TASK OBJECTIVE: Start at the line with "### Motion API" in the records below, stop at the line with "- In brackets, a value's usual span", and return every line in that span exactly, the two end lines included.

TASK DATA:

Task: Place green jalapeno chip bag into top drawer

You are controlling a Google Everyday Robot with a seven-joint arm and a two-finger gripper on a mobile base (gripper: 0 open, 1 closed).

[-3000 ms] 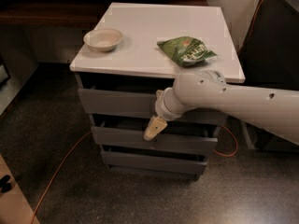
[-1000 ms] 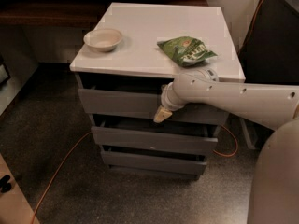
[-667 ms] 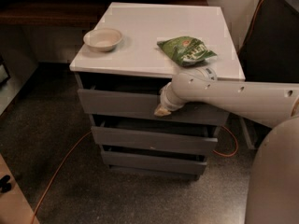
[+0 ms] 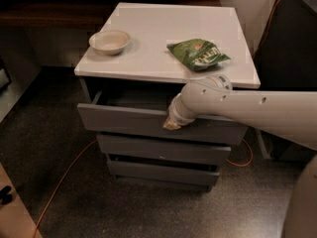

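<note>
Floor (image 4: 124,207), dark and speckled, is lying closest, far below the fingers. An orange cable (image 4: 64,177) is running across it, down and to the left of the fingers. A pale round part of the robot's body (image 4: 302,202) is showing low on the right, and the edge is cutting it off. A tan shape (image 4: 12,207) is sitting in the bottom left corner; it is hard to make out.

Two lower drawers (image 4: 153,150) are sitting shut, right under the fingers.

The gripper (image 4: 171,125) is touching the front of the top drawer (image 4: 124,120), near its top edge. Its tan fingers (image 4: 170,126) are looking pressed together in one small lump, with nothing showing between them. The thick wrist is hiding most of them. The arm (image 4: 257,110) is reaching in from the right and covering that end of the drawer.

The top drawer is standing partly out. Its inside, up and behind the fingers, is lying in dark shadow.

Farther back and above the fingers, the green jalapeno chip bag (image 4: 199,53) is lying on the white top (image 4: 163,19), not in the drawer. A bowl (image 4: 109,41) is sitting up and to the left, well apart from the bag.
</note>
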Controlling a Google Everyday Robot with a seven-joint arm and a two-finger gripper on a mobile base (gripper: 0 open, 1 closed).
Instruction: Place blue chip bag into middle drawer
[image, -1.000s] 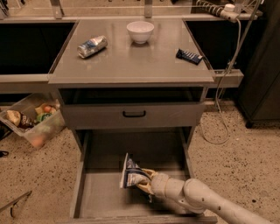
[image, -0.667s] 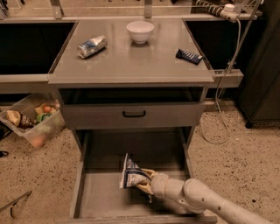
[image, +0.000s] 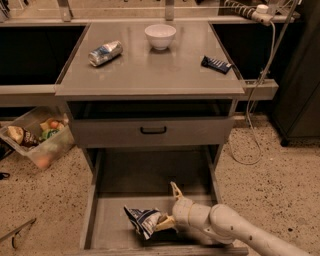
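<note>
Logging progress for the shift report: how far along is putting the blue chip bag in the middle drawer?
Done: the middle drawer stands pulled out and the blue chip bag lies on its floor. In hand: the pincer is inside the drawer, open, one finger beside the bag. Left: probably only withdrawing the arm.

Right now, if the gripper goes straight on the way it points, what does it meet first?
Most likely the blue chip bag lying on the middle drawer floor: the gripper, inside that drawer, points at it with fingers open. Depth is hard to judge.
</note>
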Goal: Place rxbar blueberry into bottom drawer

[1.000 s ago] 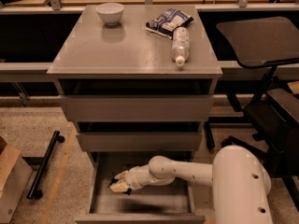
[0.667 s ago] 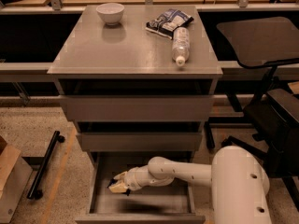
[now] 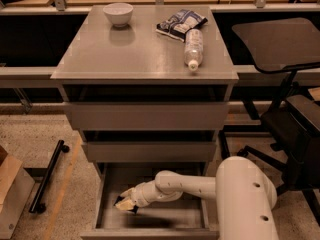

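Observation:
The bottom drawer (image 3: 165,219) of the grey cabinet stands pulled open, with a flat grey floor and low front. My white arm reaches into it from the right. My gripper (image 3: 126,203) is at the drawer's left side, just above the floor. A small dark thing shows at its fingertips, which looks like the rxbar blueberry (image 3: 121,202); I see only its dark end. The two shallower drawers above are pushed in.
On the cabinet top (image 3: 135,54) stand a white bowl (image 3: 118,13), a crinkled blue-and-white bag (image 3: 180,23) and a clear bottle (image 3: 193,48) lying down. A black office chair (image 3: 290,84) stands at the right. A black bar (image 3: 47,176) and a cardboard box (image 3: 10,194) lie on the floor at the left.

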You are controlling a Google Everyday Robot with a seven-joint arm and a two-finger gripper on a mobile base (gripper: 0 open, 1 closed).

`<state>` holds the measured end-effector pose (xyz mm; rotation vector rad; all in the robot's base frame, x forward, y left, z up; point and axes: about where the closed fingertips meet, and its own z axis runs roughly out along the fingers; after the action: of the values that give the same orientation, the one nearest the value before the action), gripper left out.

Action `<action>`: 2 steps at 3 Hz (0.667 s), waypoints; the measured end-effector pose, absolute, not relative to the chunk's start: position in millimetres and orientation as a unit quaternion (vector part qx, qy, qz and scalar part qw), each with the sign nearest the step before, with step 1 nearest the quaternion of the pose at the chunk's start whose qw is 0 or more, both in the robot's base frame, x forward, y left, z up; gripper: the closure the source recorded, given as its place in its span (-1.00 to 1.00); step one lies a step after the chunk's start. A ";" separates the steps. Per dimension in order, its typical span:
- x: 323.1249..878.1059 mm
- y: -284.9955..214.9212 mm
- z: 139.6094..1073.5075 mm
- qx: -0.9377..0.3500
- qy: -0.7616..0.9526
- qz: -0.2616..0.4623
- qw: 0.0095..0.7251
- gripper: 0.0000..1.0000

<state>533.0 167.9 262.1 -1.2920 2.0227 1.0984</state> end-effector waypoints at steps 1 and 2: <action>537.2 170.2 225.1 -0.462 0.748 0.406 0.249 0.63; 536.9 169.3 186.3 -0.444 0.756 0.413 0.247 0.19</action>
<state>536.9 169.3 186.3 -1.2111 2.0608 1.1262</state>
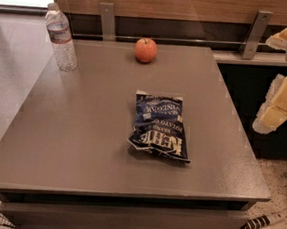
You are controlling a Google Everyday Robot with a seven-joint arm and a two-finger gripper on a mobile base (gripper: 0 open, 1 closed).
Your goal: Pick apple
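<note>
The apple (145, 50) is small, round and red-orange, and it sits near the far edge of the grey table (72, 130), upright and alone. My gripper (281, 102) shows as white and yellowish parts at the right edge of the view. It hangs off the table's right side, level with the table's middle and well away from the apple. It holds nothing that I can see.
A dark blue chip bag (159, 126) lies flat in the middle of the table. A clear water bottle (61, 37) stands at the far left corner. A wooden wall panel with metal brackets (107, 20) runs behind the table. A cable (262, 222) lies on the floor at lower right.
</note>
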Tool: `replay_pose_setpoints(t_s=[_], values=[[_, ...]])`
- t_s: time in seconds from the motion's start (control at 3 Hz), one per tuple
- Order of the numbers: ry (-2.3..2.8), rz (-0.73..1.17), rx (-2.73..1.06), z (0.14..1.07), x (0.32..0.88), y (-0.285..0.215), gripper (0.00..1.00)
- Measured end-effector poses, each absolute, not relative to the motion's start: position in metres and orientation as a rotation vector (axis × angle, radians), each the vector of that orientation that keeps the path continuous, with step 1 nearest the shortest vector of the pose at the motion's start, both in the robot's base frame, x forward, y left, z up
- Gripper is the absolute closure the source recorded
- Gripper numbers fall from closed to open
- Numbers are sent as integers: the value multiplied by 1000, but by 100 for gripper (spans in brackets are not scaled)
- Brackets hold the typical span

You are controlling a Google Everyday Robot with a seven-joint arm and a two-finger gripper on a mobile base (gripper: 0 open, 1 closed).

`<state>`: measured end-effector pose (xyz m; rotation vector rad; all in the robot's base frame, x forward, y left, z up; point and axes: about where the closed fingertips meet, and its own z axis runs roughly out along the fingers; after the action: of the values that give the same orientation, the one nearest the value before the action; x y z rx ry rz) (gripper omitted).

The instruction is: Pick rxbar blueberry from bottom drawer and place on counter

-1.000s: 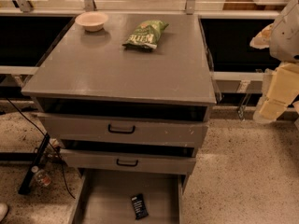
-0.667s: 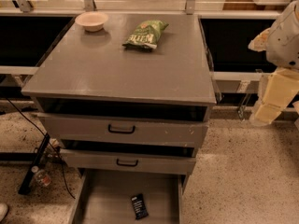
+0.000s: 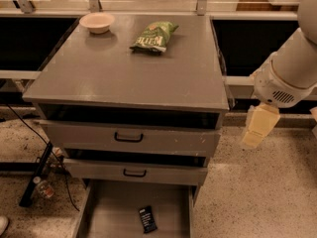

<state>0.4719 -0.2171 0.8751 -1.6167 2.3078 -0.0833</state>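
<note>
Since the earlier frame, only the arm has shifted: the hand (image 3: 259, 125) has come down and swung in toward the cabinet, and now hangs off the right edge of the worktop (image 3: 124, 68), at about the height of the top drawer (image 3: 129, 138). Nothing else has budged. Rxbar blueberry (image 3: 147, 219) lies flat on the floor of the bottom drawer (image 3: 114, 207), right of centre, long axis running roughly front to back, clear of the walls. That drawer is pulled out; the middle drawer (image 3: 134, 172) juts just above its back half. Hand is well apart from the bar, higher and off to the right, and carries nothing I can make out; whether it is open or closed I cannot tell from this angle. My read: approach has only just begun, pick not yet started. On the worktop, a green chip bag (image 3: 154, 36) and a pale bowl (image 3: 97, 22) sit toward the back, so the front half looks fit for the placing.
</note>
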Motion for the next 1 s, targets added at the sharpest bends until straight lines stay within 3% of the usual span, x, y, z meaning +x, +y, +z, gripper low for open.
replay_pose_setpoints(t_s=[0.33, 1.0], values=[[2308, -83, -1617, 875, 472, -217, 2], [2307, -83, -1617, 875, 472, -217, 49]])
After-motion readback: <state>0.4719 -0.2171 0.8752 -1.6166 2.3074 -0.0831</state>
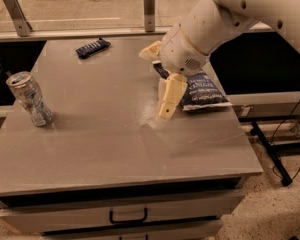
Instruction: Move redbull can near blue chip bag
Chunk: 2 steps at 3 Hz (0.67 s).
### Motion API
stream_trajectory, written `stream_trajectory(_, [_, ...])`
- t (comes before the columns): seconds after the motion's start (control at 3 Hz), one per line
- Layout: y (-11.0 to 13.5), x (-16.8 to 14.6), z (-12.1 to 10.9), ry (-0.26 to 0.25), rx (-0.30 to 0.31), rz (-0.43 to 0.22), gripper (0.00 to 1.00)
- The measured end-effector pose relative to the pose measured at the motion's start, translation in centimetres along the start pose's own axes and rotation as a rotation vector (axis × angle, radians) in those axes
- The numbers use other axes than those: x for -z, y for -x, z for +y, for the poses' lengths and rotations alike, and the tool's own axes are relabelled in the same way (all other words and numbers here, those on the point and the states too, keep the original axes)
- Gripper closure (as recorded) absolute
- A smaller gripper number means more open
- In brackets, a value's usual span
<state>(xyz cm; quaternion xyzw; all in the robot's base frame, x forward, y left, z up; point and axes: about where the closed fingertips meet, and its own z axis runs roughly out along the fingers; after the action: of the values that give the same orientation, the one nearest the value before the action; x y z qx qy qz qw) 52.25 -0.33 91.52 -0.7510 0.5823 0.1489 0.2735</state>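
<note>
Cream-coloured plastic covers the claw (160, 75), which hangs over the right-centre of the surface (100, 149) with its two fingers spread apart and nothing between them; one finger (170, 96) points down close to the top. Just behind and to the right of it lies the blue chip bag (204, 90), flat, dark navy with white lettering, its left end hidden by the arm. The redbull can (30, 100) stands well apart, near the left edge: slim, silver with blue patches, shiny top, opening showing. A small dark blue packet (92, 48) lies at the back. The surface is plain grey, with a drawer and black handle (128, 217) below. Behind runs a glass rail on metal posts (149, 1); black cables (285, 134) trail over speckled floor on the right.
</note>
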Motion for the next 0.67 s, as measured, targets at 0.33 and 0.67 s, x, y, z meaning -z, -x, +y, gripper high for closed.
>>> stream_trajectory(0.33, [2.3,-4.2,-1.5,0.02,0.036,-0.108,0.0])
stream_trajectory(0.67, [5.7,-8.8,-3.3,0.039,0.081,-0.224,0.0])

SOLVED PROBLEM:
### Motion API
stream_trajectory, written `stream_trajectory(_, [_, ...])`
- t (comes before the columns): seconds after the motion's start (control at 3 Hz), one per line
- Layout: y (-11.0 to 13.5), x (-16.8 to 14.6), z (-12.1 to 10.9), ry (-0.26 to 0.25), rx (-0.30 to 0.31), rz (-0.43 to 0.22), gripper (0.00 to 1.00)
- The measured end-effector pose relative to the pose measured at the motion's start, translation in centimetres along the start pose's own axes and rotation as a rotation vector (axis × angle, radians) in those axes
- The numbers use other axes than those: x for -z, y for -x, z for +y, for the poses' lengths and rotations alike, and the tool's own axes are relabelled in the same way (all other words and numbers here, those on the point and the states too, keep the original axes)
- Gripper closure (as recorded) absolute
- A smaller gripper number means more open
- In brackets, a value's usual span

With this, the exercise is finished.